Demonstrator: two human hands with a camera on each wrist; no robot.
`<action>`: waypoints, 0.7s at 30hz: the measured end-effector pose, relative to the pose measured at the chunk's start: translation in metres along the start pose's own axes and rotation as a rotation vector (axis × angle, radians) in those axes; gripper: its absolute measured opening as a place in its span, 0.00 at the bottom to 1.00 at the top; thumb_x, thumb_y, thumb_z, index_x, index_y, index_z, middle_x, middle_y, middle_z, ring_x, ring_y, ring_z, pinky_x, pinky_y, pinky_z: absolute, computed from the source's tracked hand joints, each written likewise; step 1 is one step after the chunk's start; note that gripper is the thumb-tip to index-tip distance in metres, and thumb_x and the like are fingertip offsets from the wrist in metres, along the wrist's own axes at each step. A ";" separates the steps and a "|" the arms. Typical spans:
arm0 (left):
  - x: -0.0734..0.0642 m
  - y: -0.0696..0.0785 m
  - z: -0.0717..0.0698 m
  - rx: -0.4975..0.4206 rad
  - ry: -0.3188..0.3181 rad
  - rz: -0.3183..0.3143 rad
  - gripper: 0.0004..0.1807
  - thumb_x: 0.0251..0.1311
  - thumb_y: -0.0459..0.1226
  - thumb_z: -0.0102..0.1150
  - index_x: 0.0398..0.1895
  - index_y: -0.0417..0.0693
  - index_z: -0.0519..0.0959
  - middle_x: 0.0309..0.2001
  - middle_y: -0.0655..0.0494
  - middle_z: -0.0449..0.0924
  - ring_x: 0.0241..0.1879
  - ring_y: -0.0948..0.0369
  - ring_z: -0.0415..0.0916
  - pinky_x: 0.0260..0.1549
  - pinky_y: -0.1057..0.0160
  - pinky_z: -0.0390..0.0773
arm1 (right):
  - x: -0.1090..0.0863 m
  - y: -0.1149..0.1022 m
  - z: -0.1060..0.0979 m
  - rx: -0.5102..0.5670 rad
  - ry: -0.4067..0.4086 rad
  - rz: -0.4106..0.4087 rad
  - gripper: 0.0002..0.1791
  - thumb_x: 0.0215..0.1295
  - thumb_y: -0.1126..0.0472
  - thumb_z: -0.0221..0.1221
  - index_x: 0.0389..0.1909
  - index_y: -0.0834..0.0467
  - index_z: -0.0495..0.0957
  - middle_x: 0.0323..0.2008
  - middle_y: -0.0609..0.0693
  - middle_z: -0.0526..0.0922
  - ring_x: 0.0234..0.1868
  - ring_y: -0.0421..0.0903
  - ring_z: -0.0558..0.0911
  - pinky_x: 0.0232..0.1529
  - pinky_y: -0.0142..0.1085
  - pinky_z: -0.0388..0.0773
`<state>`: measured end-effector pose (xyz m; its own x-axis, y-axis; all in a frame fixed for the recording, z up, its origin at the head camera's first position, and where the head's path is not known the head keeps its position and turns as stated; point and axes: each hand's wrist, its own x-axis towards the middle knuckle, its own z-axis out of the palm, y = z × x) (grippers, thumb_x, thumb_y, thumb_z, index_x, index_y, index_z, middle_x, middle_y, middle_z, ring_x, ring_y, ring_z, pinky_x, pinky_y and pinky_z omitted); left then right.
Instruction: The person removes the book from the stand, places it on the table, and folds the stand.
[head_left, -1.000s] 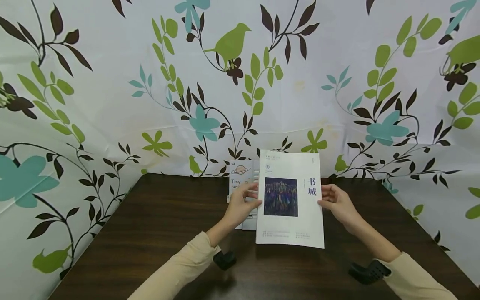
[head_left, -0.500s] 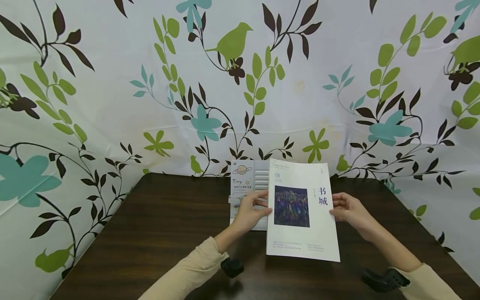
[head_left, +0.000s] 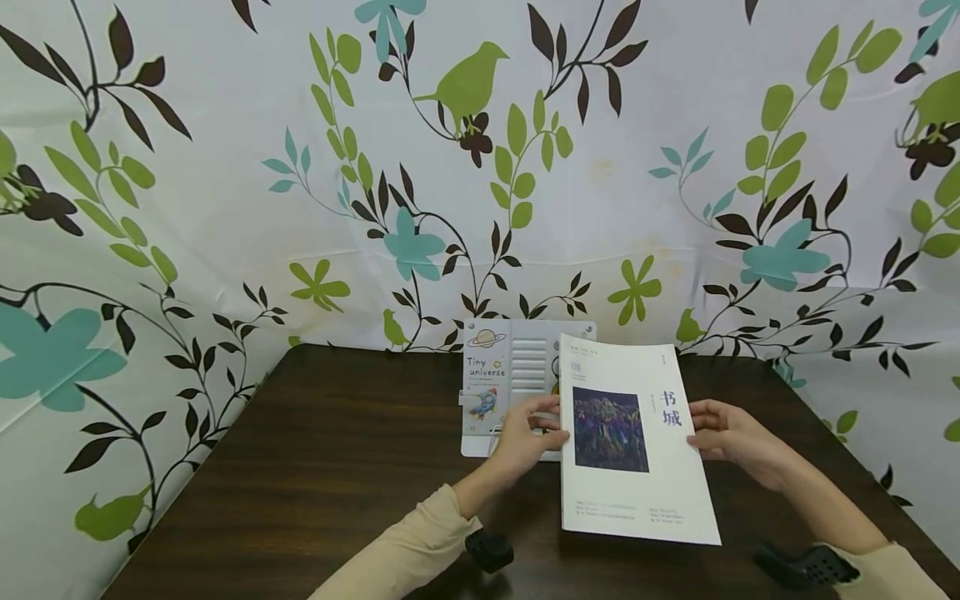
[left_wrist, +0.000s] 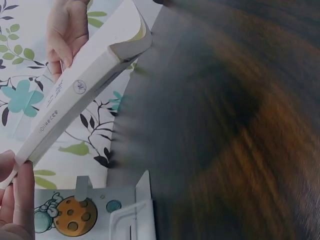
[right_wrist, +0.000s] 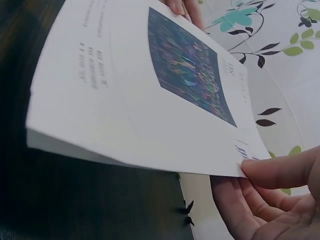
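Note:
A white paperback book point(head_left: 615, 500) with a dark painting on its cover is held up between both hands, tilted back above the table. My left hand point(head_left: 525, 440) pinches its spine side, thumb in front and fingers behind. The opposite edge is pinched by my right hand point(head_left: 738, 437); in the right wrist view the thumb point(right_wrist: 280, 172) lies on the cover and the fingers are underneath. Behind the book stands a white book stand point(head_left: 487, 375) printed with "Tiny universe" and a rocket, its right part covered by the book. The left wrist view shows the book's spine point(left_wrist: 65, 107).
Dark brown wooden table point(head_left: 330, 467) spreads under the arms and out to both sides. A white cloth point(head_left: 225, 208) printed with leaves, flowers and birds hangs along the table's back and sides. Black wrist cameras point(head_left: 489, 550) sit below both forearms.
Both hands have carried the book right and down toward the person, tipping it further back. More of the book stand now shows behind it.

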<state>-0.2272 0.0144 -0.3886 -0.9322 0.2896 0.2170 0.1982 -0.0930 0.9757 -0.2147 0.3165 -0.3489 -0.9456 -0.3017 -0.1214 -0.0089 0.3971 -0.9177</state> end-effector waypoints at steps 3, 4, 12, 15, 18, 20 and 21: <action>0.001 -0.008 0.004 -0.022 0.017 -0.025 0.26 0.46 0.19 0.59 0.53 0.32 0.71 0.43 0.44 0.74 0.38 0.52 0.77 0.30 0.64 0.79 | -0.002 0.003 -0.003 0.004 -0.023 0.013 0.32 0.60 0.67 0.55 0.58 0.77 0.51 0.44 0.61 0.74 0.39 0.49 0.79 0.40 0.39 0.77; 0.000 -0.010 0.006 -0.027 0.022 -0.030 0.26 0.46 0.19 0.59 0.53 0.32 0.71 0.43 0.45 0.74 0.38 0.53 0.77 0.30 0.64 0.79 | -0.003 0.004 -0.004 0.004 -0.027 0.020 0.33 0.60 0.66 0.55 0.59 0.77 0.50 0.45 0.61 0.74 0.39 0.49 0.79 0.40 0.39 0.77; -0.002 -0.014 0.019 -0.104 0.016 -0.040 0.25 0.46 0.19 0.58 0.53 0.31 0.71 0.42 0.46 0.74 0.37 0.55 0.77 0.30 0.62 0.80 | -0.010 0.011 -0.012 -0.034 0.008 0.055 0.36 0.60 0.65 0.56 0.61 0.77 0.49 0.45 0.60 0.74 0.40 0.49 0.79 0.39 0.39 0.77; -0.003 -0.014 0.024 -0.125 0.009 -0.053 0.25 0.47 0.19 0.58 0.53 0.32 0.71 0.42 0.47 0.73 0.36 0.57 0.76 0.30 0.61 0.80 | -0.012 0.014 -0.015 -0.031 0.004 0.062 0.36 0.60 0.64 0.56 0.61 0.77 0.48 0.44 0.59 0.74 0.39 0.48 0.79 0.39 0.39 0.77; -0.004 -0.016 0.029 -0.146 0.008 -0.073 0.26 0.46 0.18 0.57 0.53 0.32 0.71 0.42 0.47 0.73 0.35 0.59 0.76 0.30 0.60 0.80 | -0.015 0.018 -0.017 -0.022 0.002 0.077 0.37 0.60 0.64 0.56 0.61 0.78 0.48 0.44 0.58 0.75 0.39 0.48 0.79 0.39 0.39 0.78; -0.005 -0.018 0.033 -0.153 0.000 -0.089 0.26 0.47 0.19 0.57 0.53 0.32 0.70 0.42 0.47 0.73 0.35 0.60 0.76 0.31 0.61 0.80 | -0.017 0.020 -0.020 -0.018 -0.007 0.078 0.37 0.60 0.64 0.56 0.60 0.78 0.47 0.44 0.58 0.75 0.39 0.48 0.79 0.39 0.39 0.78; -0.005 -0.019 0.034 -0.159 -0.001 -0.096 0.26 0.47 0.18 0.57 0.53 0.32 0.70 0.42 0.47 0.73 0.35 0.60 0.76 0.31 0.61 0.80 | -0.018 0.022 -0.021 -0.016 -0.012 0.082 0.37 0.60 0.64 0.56 0.60 0.79 0.47 0.44 0.58 0.75 0.39 0.49 0.79 0.39 0.40 0.78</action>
<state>-0.2157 0.0472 -0.4073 -0.9441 0.3055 0.1236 0.0583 -0.2142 0.9750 -0.2048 0.3488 -0.3587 -0.9395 -0.2777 -0.2005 0.0633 0.4345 -0.8985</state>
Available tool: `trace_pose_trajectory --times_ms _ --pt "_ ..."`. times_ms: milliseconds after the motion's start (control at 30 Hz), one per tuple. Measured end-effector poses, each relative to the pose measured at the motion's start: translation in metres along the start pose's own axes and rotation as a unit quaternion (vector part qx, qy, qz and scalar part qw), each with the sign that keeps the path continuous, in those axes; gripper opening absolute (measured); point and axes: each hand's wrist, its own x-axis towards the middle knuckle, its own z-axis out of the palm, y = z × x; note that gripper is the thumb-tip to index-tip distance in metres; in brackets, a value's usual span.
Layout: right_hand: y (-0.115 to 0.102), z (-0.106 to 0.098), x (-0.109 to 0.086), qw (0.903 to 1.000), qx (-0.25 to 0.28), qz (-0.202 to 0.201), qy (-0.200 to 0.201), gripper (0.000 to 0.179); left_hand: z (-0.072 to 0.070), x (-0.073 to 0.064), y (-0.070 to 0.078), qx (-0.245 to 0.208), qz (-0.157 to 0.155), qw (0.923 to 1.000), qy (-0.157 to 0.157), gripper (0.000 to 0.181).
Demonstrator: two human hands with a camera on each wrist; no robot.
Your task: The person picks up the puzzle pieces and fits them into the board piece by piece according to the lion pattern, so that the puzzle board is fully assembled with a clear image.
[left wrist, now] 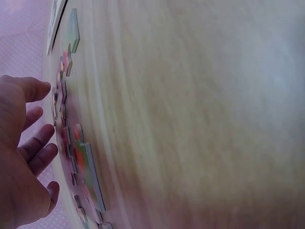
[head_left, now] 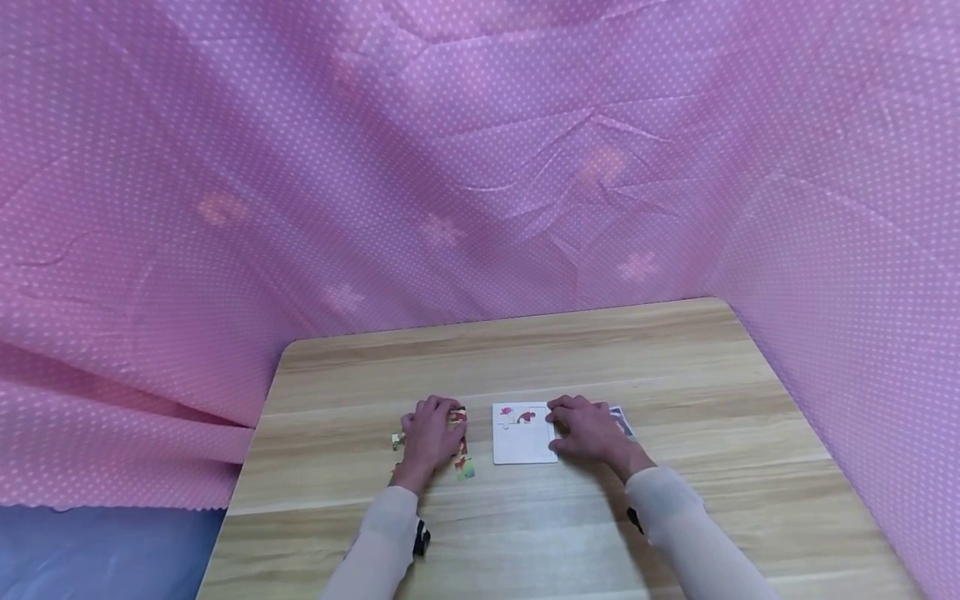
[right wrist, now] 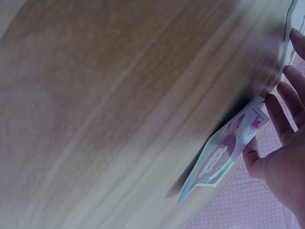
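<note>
My left hand (head_left: pixel 432 433) is over loose jigsaw pieces (head_left: pixel 463 467) on the left of the table, its fingers loosely bent. In the left wrist view, the colourful pieces (left wrist: pixel 90 167) lie flat beside the fingertips, with nothing held between them. To their right lies a square white puzzle board (head_left: pixel 522 448), with a pink and a brown figure along its upper part. My right hand (head_left: pixel 590 429) has its fingertips at the board's right edge. Under that hand sits a picture card (right wrist: pixel 219 155), partly hidden in the head view; the right wrist view shows its printed figure.
The wooden table (head_left: pixel 525 533) has rounded far corners. Pink dotted cloth (head_left: pixel 480 167) hangs behind it and along both sides. A blue surface (head_left: pixel 105 550) shows low at the left. Dark bands (head_left: pixel 422 539) are at the wrists.
</note>
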Motion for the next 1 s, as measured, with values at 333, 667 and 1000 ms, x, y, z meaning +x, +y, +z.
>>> trace_pose_trajectory --times_ms 333,667,1000 --pt "-0.0014 -0.0006 0.0005 1.0 0.005 0.001 -0.001 0.045 -0.0029 0.0028 -0.0022 0.012 -0.01 0.9996 -0.023 0.043" --pt "-0.0004 -0.002 0.0022 1.0 0.005 -0.003 -0.001 0.045 -0.0052 0.0069 -0.0014 0.001 -0.023 0.9987 -0.046 0.041" --pt "-0.0011 -0.0024 0.0018 0.9999 0.01 0.0 -0.002 0.044 -0.0024 0.0097 -0.0047 -0.02 -0.017 0.9988 -0.042 0.038"
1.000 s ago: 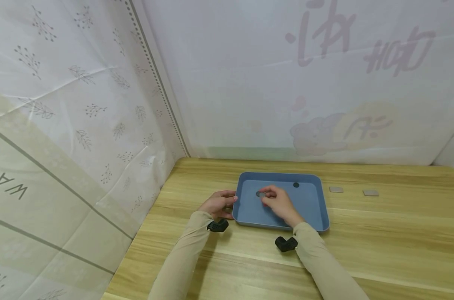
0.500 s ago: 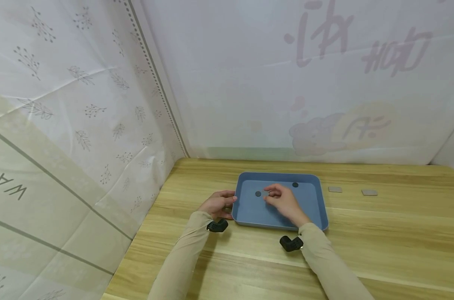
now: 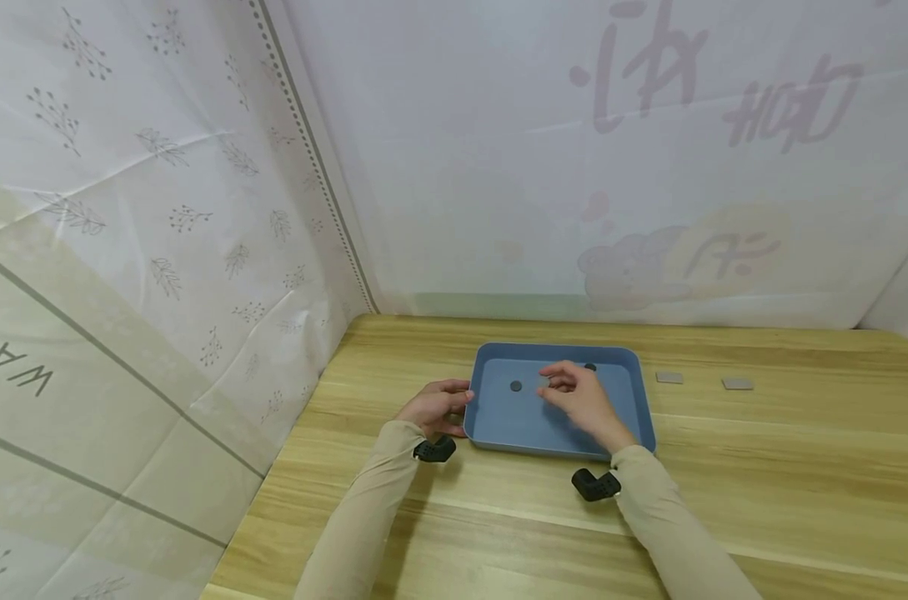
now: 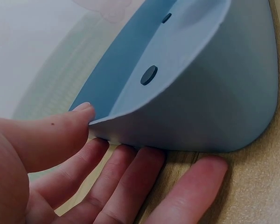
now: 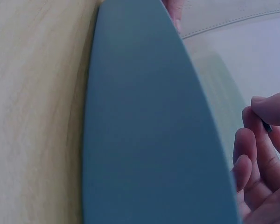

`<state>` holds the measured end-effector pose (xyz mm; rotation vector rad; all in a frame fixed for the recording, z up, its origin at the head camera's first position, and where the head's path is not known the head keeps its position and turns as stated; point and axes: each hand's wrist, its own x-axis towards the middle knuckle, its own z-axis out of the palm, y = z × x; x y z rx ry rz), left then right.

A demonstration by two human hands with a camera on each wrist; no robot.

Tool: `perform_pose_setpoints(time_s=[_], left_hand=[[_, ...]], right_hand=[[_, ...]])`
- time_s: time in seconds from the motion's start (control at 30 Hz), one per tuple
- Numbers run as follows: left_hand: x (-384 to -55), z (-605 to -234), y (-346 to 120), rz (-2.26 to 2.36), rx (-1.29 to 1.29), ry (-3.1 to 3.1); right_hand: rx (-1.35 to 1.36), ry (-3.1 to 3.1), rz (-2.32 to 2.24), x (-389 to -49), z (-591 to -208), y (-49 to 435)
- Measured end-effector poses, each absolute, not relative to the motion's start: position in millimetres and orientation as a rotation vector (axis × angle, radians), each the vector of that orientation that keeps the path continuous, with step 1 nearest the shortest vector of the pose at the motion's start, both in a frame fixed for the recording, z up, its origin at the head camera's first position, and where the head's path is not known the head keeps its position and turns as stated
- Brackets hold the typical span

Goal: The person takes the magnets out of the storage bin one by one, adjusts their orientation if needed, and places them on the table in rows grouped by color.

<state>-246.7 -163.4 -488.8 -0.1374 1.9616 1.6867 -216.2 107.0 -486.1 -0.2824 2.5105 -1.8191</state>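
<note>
A shallow blue tray (image 3: 491, 417) lies on the wooden table between my hands. At its left side my left hand (image 3: 434, 407) holds it: in the left wrist view the thumb (image 4: 81, 116) sits on the rim and the fingertips touch the lower outer wall. Over the tray, my right hand (image 3: 583, 400) pinches a small thin grey disc (image 3: 545, 382); its dark edge shows between thumb and fingers in the right wrist view. A dark round disc (image 3: 516, 386) lies on the tray floor. Another dark disc (image 3: 590, 367) near the back wall is partly covered by the right hand.
Two flat grey rectangular pieces lie on the table right of the tray, a nearer one (image 3: 669, 378) and a farther one (image 3: 738, 384). Patterned cloth (image 3: 484, 208) hangs behind the table and along its left side.
My right hand has moved to the right with the grey disc, away from the left dark disc, and now overlaps the back one. The left hand stays at the tray.
</note>
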Motion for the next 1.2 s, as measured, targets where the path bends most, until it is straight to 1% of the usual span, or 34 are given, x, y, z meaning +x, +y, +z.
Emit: perform_pose_setpoints(time_s=[0.3, 0.93, 1.2], left_hand=[[-246, -488, -163, 1.685, -0.134, 1.965], [-243, -485, -162, 1.679, -0.153, 1.961], [-244, -486, -162, 1.68, -0.151, 1.964]], right_hand=[[-0.333, 2.546, -1.835, -212, -480, 121], [-0.306, 2.639, -1.772, -206, -472, 152], [-0.241, 2.639, -1.779, -203, -472, 166]])
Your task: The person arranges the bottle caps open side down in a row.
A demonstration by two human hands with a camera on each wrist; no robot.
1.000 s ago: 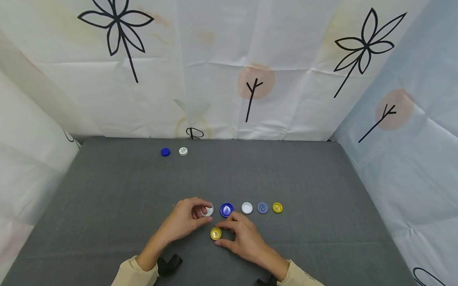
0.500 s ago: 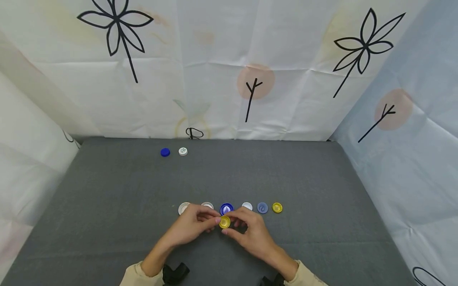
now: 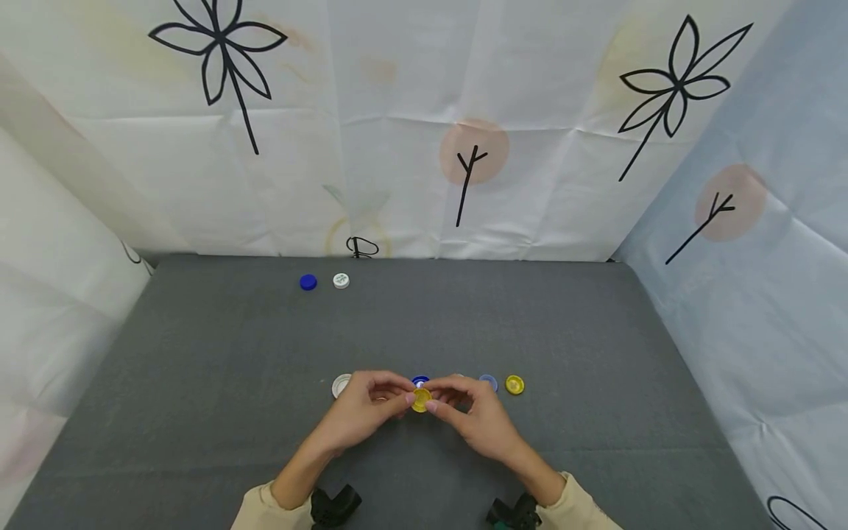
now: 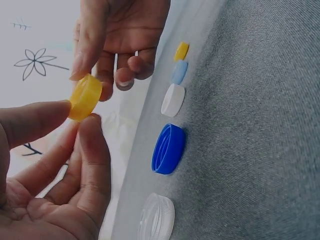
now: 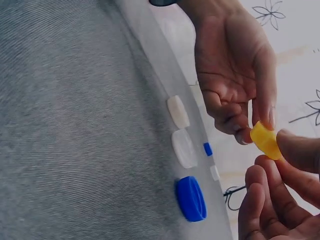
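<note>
A yellow bottle cap point(image 3: 422, 400) is held up above the table between both hands, its open side facing the head camera. My left hand point(image 3: 364, 412) pinches its left edge between thumb and fingers. On the opposite edge, my right hand point(image 3: 483, 419) grips it the same way. The left wrist view shows the cap point(image 4: 86, 97) well off the cloth. Just behind the hands runs a row of caps: a large blue cap point(image 4: 170, 150), a clear cap point(image 4: 159, 220), a white cap point(image 4: 173, 100) and others. The hands partly cover this row in the head view.
An off-white cap point(image 3: 341, 385) ends the row at left; a light blue cap point(image 3: 489, 381) and another yellow cap point(image 3: 514, 384) are at right. Farther back lie a small blue cap point(image 3: 308, 282) and a white cap point(image 3: 341, 280). Printed cloth walls surround the grey table point(image 3: 563, 331).
My right hand has lifted the yellow cap from the near side and moved it slightly right and away. My left hand has left the clear cap and now pinches the yellow cap too.
</note>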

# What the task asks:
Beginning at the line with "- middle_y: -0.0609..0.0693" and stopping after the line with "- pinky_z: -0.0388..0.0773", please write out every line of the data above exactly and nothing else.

# Solution to the problem:
  - middle_y: -0.0609..0.0693
  - middle_z: -0.0526..0.0922
  - ring_x: 0.0234..0.1868
  - ring_y: -0.0421..0.0903
  - ring_z: -0.0558..0.0911
  - pinky_x: 0.0232..0.1529
  - pinky_y: -0.0142..0.1085
  - pinky_z: -0.0388..0.0773

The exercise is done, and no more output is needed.